Economists had expected a slight drop, but had mostly forecast a score above 50.

The manufacturing PMI fell from 45.3 to 42.5 in August, its lowest since May 2020, while the services sector fell from 51.5 to 48.7, which was equal to the two-year low it hit in January this year.

Both manufacturing and service sector companies said the drop in their numbers was caused by the relentless upward march of UK interest rates. After 14 consecutive rises by the Bank of England, interest rates are now at 5.25 per cent and are predicted to peak at 6 per cent early next year.

Economic contraction

Analysts believe the PMI numbers point to a 0.2 per cent decline in gross domestic product so far in third quarter, meaning that the case for the Bank of England to pause its rate-rising strategy is strengthened.

“A renewed contraction of the economy already looks inevitable, as an increasingly severe manufacturing downturn is accompanied by a further faltering of the service sector’s spring revival,” said Chris Williamson, chief business economist at S&P Global Market Intelligence.

“While a further hike in interest rates in September looks to be on the cards, the August PMI data will add to speculation that rates could soon peak.”

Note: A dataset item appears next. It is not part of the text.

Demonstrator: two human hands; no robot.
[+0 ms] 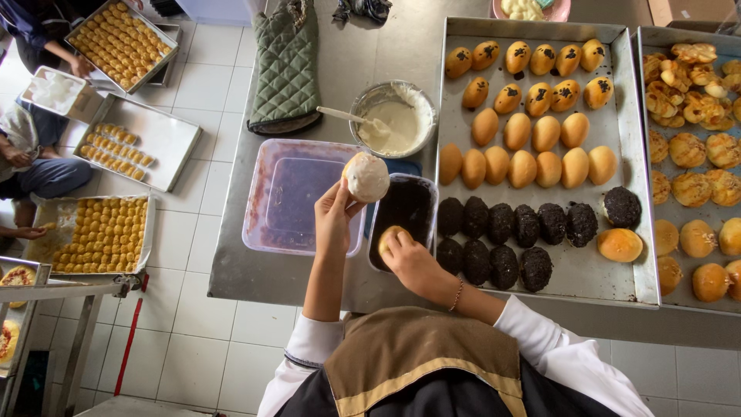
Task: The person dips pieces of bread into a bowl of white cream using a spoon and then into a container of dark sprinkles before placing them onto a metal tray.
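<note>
My left hand holds up a round bun coated in white cream above the edge of a clear plastic tub. My right hand presses a plain golden bun into a rectangular container of dark crumbs. Behind them stands a metal bowl of white cream with a spatula in it. To the right, a large metal tray carries plain golden buns, dark crumb-coated buns and buns with dark dabs on top.
A second tray of flaky pastries lies at far right. A green oven mitt rests on the steel table. On the tiled floor at left are several trays of small pastries, with other people sitting beside them.
</note>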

So far this year, the resilience of the UK's service sector has offset the slump in manufacturing, but the August PMI numbers show that both sectors are now contracting.

S&P also said the prices firms charge for their products and services rose at the slowest rates since February 2021.

“Companies are reporting reduced orders for goods and services as demand is increasingly hit by the cost-of-living crisis, higher interest rates, export losses and concerns about the economic outlook,” Mr Williamson said.